Regina Leader-Post

Province could re-examine MRI program

- ARTHUR WHITE-CRUMMEY

Under threat of cuts to federal transfers, Saskatchew­an’s health minister is still trying to set up talks with his federal counterpar­t to persuade her of the merits of the province’s controvers­ial two-forone MRI program.

But with the clock ticking and a deadline just weeks away, Jim Reiter said federal Health Minister Patty Hajdu hasn’t responded to a letter he sent on Feb. 13 seeking a meeting. On Tuesday, he opened the door to reconsider­ing Saskatchew­an’s approach if Ottawa doesn’t relent.

The federal government has threatened to shave money off transfer payments for any province that doesn’t bring diagnostic services, like magnetic resonance imaging (MRI), in line with the Canada Health Act.

The deadline is April 1, though money wouldn’t actually be held back until 2023.

Saskatchew­an allows clinics to charge patients for MRIS if they provide an equal number to those on the public wait list. But the Canada Health Act exempts all patients from fees for medically necessary services, and Ottawa has criticized the Saskatchew­an approach for allowing some to jump the queue.

Asked whether the two-for-one program could survive for the long term in the face of federal penalties, Reiter hinted that the government would have to take a close look and consider its options.

“If I can’t convince her that this is the appropriat­e thing, then we’ll have to re-evaluate and decide what action we take next,” he said.
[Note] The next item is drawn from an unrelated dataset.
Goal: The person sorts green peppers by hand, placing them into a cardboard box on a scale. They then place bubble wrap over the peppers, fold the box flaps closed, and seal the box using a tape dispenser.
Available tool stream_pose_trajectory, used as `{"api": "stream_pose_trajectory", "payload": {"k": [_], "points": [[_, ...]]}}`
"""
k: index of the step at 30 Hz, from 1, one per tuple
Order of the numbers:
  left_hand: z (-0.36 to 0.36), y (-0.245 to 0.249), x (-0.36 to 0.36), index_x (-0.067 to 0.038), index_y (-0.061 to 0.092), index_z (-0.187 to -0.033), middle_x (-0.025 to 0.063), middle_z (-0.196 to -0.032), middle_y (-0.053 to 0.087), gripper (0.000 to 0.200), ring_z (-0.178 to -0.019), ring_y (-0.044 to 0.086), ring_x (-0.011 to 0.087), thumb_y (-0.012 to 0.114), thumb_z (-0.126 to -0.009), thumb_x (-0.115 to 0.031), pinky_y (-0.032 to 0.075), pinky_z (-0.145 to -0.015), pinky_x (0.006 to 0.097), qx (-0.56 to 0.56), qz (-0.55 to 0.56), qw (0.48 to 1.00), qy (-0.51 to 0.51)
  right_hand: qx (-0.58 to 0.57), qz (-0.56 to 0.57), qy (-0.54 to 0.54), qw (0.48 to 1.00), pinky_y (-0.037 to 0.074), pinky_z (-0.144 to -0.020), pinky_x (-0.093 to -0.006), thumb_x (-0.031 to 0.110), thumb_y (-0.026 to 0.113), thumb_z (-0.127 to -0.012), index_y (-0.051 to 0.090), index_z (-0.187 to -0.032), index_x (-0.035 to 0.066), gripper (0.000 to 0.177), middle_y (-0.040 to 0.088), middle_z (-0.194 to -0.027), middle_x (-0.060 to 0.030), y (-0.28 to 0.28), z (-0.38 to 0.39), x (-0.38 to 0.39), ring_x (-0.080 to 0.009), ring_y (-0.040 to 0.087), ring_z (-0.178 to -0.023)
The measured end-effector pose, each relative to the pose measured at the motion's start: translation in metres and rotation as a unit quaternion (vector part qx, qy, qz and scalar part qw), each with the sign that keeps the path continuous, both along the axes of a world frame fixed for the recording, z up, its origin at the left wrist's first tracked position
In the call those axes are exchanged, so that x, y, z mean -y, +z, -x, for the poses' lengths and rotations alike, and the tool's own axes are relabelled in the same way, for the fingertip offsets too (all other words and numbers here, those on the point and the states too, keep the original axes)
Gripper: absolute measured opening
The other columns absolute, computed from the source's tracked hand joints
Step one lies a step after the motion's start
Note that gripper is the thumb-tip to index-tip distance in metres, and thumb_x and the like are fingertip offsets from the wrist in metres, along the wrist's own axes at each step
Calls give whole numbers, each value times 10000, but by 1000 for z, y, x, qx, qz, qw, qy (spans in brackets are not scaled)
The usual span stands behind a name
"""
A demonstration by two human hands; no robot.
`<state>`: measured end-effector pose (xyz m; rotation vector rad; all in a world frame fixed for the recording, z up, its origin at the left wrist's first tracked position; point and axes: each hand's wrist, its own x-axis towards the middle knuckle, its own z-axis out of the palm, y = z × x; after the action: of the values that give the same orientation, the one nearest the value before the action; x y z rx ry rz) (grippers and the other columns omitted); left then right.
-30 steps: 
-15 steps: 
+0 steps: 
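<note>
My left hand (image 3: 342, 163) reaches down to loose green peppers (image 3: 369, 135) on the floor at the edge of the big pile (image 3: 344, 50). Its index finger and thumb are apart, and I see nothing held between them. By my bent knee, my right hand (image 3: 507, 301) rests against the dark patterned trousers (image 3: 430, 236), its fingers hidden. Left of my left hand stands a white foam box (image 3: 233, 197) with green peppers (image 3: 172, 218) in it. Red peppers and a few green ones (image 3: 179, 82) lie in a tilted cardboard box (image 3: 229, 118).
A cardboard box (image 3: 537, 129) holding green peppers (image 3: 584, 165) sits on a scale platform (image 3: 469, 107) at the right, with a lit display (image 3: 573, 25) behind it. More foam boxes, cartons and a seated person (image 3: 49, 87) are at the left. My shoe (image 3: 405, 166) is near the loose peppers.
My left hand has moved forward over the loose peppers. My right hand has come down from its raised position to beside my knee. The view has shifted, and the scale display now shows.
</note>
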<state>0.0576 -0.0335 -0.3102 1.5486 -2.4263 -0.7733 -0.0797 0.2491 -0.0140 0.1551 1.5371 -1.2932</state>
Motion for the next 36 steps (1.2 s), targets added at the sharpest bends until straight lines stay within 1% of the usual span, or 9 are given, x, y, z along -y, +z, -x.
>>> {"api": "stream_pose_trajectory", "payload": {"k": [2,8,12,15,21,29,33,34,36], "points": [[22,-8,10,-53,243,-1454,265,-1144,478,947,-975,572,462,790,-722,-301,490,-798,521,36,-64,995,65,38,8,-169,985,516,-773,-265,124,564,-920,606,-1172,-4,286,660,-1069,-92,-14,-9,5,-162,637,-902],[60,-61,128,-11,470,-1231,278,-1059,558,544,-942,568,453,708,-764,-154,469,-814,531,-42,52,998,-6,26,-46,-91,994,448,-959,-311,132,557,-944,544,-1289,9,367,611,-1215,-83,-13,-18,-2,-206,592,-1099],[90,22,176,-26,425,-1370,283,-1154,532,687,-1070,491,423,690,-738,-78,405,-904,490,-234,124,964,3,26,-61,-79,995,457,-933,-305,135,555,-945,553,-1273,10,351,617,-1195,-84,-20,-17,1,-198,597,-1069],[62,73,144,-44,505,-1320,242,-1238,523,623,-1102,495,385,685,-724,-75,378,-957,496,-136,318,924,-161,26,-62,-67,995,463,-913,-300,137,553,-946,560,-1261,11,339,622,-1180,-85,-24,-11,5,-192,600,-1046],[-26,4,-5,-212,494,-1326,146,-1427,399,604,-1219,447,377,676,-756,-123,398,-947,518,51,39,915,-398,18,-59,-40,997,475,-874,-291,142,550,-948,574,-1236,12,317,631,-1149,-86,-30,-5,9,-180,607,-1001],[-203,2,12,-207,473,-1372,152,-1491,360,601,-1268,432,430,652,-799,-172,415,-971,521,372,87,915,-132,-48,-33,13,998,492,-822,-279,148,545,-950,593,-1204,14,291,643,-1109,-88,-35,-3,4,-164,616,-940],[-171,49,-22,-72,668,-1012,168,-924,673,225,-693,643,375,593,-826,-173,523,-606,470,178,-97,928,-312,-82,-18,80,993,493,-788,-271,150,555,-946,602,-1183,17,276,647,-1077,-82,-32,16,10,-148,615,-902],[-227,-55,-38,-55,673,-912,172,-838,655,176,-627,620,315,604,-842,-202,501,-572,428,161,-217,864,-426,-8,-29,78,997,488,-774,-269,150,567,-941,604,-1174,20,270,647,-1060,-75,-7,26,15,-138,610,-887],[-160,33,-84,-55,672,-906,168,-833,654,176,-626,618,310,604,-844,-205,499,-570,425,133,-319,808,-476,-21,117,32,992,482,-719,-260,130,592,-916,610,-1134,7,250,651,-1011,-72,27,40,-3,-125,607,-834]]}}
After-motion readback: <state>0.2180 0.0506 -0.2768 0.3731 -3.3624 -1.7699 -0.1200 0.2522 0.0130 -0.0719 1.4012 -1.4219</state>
Reiter’s statement came after NDP Leader Ryan Meili blasted the two-for-one system in question period on Tuesday, calling it a “two-tiered” and “American-style” model that doesn’t work.

Wait times for MRIS have increased since the system was introduced in 2016. According to data the government released Tuesday, the average wait time for non-emergency MRIS was 80 days as of Dec. 31.

But Reiter pointed out that referrals have increased by 18 per cent over the past three years, far more than capacity. He said 4,600 more people would be on the wait list if the two-for-one model wasn’t in place.

Reiter said he believes the model remains part of the solution for driving wait times down.

“I think the two-for-one has absolutely been beneficial,” he said. “It’s not a panacea. I don’t think it was ever intended to be. It’s just one more tool that can help.”

Meili took issue with Reiter’s plan to wait on Ottawa’s next move.

“It doesn’t work. It never did,” he said of two-for-one MRIS.

“It doesn’t work for people to get health care, it doesn’t shorten wait times and it’s now putting us at risk of losing these dollars because it’s actually against the Canada Health Act.”